• **How to complete this task**
Please return the listing below word for word, minus its pictures.

• **Available data**
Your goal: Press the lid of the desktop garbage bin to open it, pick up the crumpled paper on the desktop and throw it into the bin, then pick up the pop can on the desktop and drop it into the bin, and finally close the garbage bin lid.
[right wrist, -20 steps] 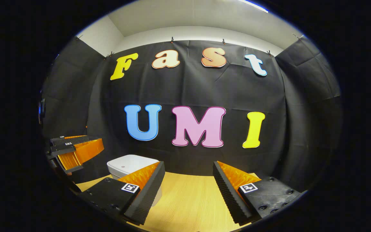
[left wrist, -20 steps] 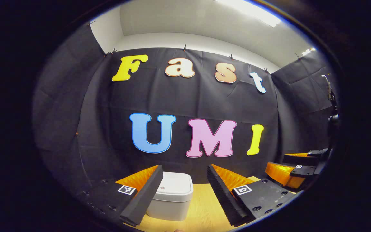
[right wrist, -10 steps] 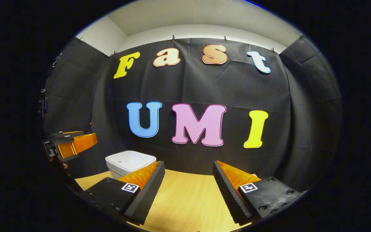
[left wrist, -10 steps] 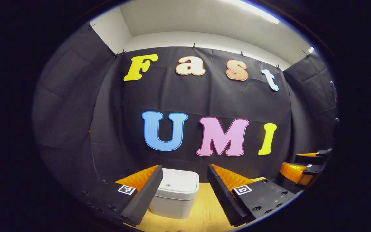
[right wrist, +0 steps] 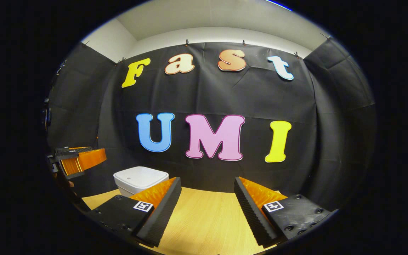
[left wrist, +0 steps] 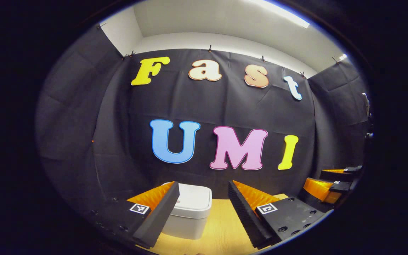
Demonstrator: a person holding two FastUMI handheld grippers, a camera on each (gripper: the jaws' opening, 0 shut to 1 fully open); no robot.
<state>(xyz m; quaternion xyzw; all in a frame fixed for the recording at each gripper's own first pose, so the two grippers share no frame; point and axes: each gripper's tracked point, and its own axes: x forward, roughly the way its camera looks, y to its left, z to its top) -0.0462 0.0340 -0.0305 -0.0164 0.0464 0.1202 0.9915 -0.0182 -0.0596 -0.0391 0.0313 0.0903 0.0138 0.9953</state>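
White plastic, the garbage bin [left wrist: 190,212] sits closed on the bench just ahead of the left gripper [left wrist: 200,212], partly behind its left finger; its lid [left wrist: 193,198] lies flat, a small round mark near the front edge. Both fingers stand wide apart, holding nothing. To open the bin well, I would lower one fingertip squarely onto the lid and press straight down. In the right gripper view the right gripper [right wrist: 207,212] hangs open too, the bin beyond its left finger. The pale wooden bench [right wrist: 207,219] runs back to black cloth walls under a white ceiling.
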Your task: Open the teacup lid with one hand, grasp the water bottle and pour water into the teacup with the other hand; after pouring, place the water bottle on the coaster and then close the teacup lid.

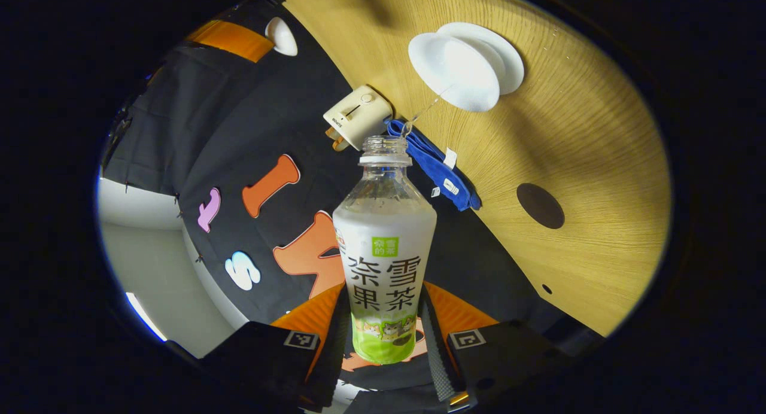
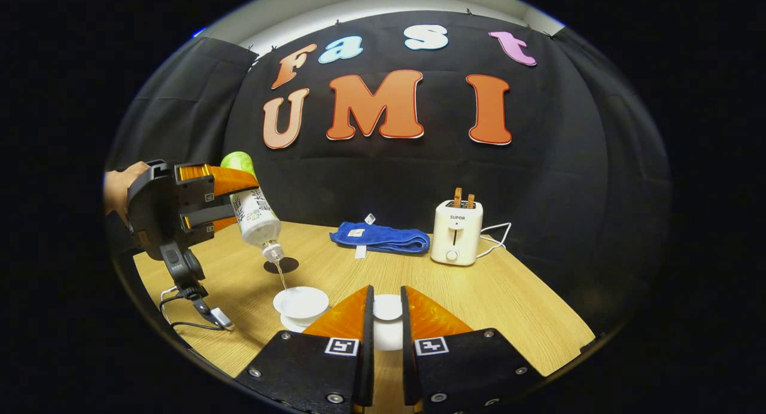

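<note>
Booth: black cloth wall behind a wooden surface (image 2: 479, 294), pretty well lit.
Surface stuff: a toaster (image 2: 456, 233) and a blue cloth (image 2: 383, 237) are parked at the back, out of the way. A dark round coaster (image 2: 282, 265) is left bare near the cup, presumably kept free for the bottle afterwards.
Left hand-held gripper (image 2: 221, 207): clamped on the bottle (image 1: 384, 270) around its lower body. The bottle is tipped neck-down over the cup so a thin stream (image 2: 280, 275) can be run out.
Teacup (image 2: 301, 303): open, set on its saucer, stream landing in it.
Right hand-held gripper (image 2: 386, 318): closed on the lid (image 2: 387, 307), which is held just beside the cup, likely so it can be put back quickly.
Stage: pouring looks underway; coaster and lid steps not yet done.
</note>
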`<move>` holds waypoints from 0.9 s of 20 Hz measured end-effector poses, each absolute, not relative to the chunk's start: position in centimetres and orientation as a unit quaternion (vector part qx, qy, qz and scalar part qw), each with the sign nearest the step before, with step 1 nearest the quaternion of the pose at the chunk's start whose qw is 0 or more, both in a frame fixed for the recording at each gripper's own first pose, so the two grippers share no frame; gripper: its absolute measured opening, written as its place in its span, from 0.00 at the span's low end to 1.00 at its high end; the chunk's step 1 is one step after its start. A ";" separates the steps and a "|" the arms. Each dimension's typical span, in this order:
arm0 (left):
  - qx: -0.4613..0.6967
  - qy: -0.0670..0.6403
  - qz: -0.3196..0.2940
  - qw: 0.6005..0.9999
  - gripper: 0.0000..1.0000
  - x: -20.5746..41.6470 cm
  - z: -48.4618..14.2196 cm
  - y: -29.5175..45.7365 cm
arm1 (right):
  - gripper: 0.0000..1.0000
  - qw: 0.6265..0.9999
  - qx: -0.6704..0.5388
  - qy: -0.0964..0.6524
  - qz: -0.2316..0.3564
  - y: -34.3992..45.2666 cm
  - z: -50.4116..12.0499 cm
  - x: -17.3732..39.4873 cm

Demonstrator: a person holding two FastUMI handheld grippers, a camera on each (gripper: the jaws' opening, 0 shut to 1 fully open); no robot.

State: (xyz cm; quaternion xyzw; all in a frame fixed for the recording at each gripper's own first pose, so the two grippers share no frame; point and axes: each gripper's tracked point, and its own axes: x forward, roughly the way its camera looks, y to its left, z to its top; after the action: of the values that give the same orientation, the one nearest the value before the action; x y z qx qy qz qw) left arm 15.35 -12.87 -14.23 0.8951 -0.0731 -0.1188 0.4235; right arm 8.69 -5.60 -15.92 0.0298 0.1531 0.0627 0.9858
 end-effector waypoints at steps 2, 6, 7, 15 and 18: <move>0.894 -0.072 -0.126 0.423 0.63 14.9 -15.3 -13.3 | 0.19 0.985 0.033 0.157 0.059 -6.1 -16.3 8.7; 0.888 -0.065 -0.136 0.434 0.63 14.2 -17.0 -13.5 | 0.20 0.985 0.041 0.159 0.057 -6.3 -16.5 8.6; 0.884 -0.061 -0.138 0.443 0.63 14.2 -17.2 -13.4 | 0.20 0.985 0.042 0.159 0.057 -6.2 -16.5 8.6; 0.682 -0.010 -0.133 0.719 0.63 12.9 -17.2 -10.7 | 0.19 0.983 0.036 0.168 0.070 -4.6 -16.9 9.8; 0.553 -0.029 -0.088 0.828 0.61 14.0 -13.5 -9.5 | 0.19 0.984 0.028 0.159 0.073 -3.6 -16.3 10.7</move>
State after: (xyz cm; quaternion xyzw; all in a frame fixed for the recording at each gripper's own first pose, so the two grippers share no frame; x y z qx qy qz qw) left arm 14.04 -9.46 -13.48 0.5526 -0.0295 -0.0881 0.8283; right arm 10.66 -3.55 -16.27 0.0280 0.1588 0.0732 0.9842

• **Answer**
Your goal: Press the lid of the desktop garbage bin to open it, pick up the crumpled paper on the desktop and throw it into the bin, then pick up the pop can on the desktop and drop it into the bin, and finally close the garbage bin lid.
[right wrist, -20 steps] 
[left wrist, -20 steps] 
[right wrist, -10 steps] 
[left wrist, -10 steps] 
[right wrist, +0 steps] 
[left wrist, +0 steps] 
Demonstrator: a person holding two FastUMI handheld grippers, a camera on each (gripper: the jaws' opening, 0 shut to 1 fully open); no robot.
<state>(xyz m; quaternion xyzw; all in a frame fixed for the recording at each gripper's own first pose, so the two grippers share no frame; point and axes: each gripper's tracked point, and its own axes: x forward, roughly the way its camera looks, y to its left, z to its top) -0.0462 0.0340 -0.0305 -0.0164 0.0464 0.1202 0.9915 -0.0182 -0.0596 -0.0391 0.0313 0.0903 0.0138 0.9953</state>
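White plastic, the garbage bin [left wrist: 190,212] sits closed on the bench just ahead of the left gripper [left wrist: 200,212], partly behind its left finger; its lid [left wrist: 193,198] lies flat, a small round mark near the front edge. Both fingers stand wide apart, holding nothing. To open the bin well, I would lower one fingertip squarely onto the lid and press straight down. In the right gripper view the right gripper [right wrist: 207,212] hangs open too, the bin beyond its left finger. The pale wooden bench [right wrist: 207,219] runs back to black cloth walls under a white ceiling.
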Your task: Open the teacup lid with one hand, grasp the water bottle and pour water into the teacup with the other hand; after pouring, place the water bottle on the coaster and then close the teacup lid.


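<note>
Booth: black cloth wall behind a wooden surface (image 2: 479, 294), pretty well lit.
Surface stuff: a toaster (image 2: 456, 233) and a blue cloth (image 2: 383, 237) are parked at the back, out of the way. A dark round coaster (image 2: 282, 265) is left bare near the cup, presumably kept free for the bottle afterwards.
Left hand-held gripper (image 2: 221, 207): clamped on the bottle (image 1: 384, 270) around its lower body. The bottle is tipped neck-down over the cup so a thin stream (image 2: 280, 275) can be run out.
Teacup (image 2: 301, 303): open, set on its saucer, stream landing in it.
Right hand-held gripper (image 2: 386, 318): closed on the lid (image 2: 387, 307), which is held just beside the cup, likely so it can be put back quickly.
Stage: pouring looks underway; coaster and lid steps not yet done.
</note>
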`<move>` holds waypoints from 0.9 s of 20 Hz measured end-effector poses, each absolute, not relative to the chunk's start: position in centimetres and orientation as a unit quaternion (vector part qx, qy, qz and scalar part qw), each with the sign nearest the step before, with step 1 nearest the quaternion of the pose at the chunk's start whose qw is 0 or more, both in a frame fixed for the recording at each gripper's own first pose, so the two grippers share no frame; gripper: its absolute measured opening, written as its place in its span, from 0.00 at the span's low end to 1.00 at its high end; the chunk's step 1 is one step after its start. A ";" separates the steps and a "|" the arms. Each dimension's typical span, in this order:
arm0 (left):
  - qx: -0.4613..0.6967
  - qy: -0.0670..0.6403
  - qz: -0.3196..0.2940
  - qw: 0.6005..0.9999
  - gripper: 0.0000..1.0000
  - x: -20.5746..41.6470 cm
  - z: -48.4618..14.2196 cm
  - y: -29.5175..45.7365 cm
arm1 (right):
  - gripper: 0.0000..1.0000
  - qw: 0.6265..0.9999
  - qx: -0.6704..0.5388
  - qy: -0.0964..0.6524
  - qz: -0.2316..0.3564
  - y: -34.3992..45.2666 cm
  - z: -50.4116..12.0499 cm
  - x: -17.3732..39.4873 cm

Demonstrator: a person holding two FastUMI handheld grippers, a camera on each (gripper: the jaws' opening, 0 shut to 1 fully open); no robot.

State: (xyz cm; quaternion xyzw; all in a frame fixed for the recording at each gripper's own first pose, so the two grippers share no frame; point and axes: each gripper's tracked point, and its own axes: x forward, roughly the way its camera looks, y to its left, z to its top; after the action: of the values that give the same orientation, the one nearest the value before the action; x y z qx qy qz qw) left arm 15.35 -12.87 -14.23 0.8951 -0.0731 -0.1188 0.4235; right arm 8.69 -5.60 -15.92 0.0298 0.1531 0.0627 0.9858
 end-effector waypoints at steps 2, 6, 7, 15 and 18: <move>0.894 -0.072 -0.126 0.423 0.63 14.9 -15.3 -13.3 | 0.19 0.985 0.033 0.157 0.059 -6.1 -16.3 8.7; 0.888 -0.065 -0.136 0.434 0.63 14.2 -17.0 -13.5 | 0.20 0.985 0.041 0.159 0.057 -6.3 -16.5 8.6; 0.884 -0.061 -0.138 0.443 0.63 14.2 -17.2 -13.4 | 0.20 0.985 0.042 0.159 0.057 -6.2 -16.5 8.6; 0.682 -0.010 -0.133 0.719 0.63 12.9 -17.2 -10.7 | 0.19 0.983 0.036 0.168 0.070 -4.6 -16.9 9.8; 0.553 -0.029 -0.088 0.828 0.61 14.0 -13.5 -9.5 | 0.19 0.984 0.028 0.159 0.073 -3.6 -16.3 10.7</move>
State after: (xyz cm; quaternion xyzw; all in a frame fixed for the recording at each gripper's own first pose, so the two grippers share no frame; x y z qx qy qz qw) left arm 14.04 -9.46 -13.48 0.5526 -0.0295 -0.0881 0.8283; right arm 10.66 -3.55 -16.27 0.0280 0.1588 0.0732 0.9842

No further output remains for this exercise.